[zeromq-dev] libzmq crash closing socket with pending messages
Pieter Hintjens
ph at imatix.com
Thu Jan 2 23:26:36 CET 2014
For the backports you can do this now. For the master release I'll do
that all at once for the next release.
On Thu, Jan 2, 2014 at 11:16 PM, AJ Lewis <aj.lewis at quantum.com> wrote:
> On Thu, Jan 02, 2014 at 10:16:40PM +0100, Pieter Hintjens wrote:
>> Thanks for those pull requests. I merged them. You can update the NEWS
>> as you go along (didn't check if you did that), particularly for
>> backports.
>
> Cool - thanks.
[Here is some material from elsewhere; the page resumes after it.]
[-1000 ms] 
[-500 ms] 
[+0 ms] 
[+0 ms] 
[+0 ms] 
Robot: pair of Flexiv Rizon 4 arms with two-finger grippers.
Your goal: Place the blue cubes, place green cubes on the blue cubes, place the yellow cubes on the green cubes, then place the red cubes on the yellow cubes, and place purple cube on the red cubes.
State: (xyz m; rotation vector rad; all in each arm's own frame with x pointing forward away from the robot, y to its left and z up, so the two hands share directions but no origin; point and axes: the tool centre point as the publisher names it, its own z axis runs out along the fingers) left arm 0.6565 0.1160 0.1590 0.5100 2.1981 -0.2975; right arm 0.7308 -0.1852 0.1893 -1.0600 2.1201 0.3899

I didn't adjust the NEWS. Should I make another pull
> request for that, or will it get adjusted by someone else later?
>
> AJ
>
>> On Thu, Jan 2, 2014 at 5:34 PM, AJ Lewis <aj.lewis at quantum.com> wrote:
>> > Just a heads up that I'm going to submit pull requests to libzmq, zeromq3-x,
>> > and zeromq4-x to revert the fix for LIBZMQ-497 in order to fix LIBZMQ-576.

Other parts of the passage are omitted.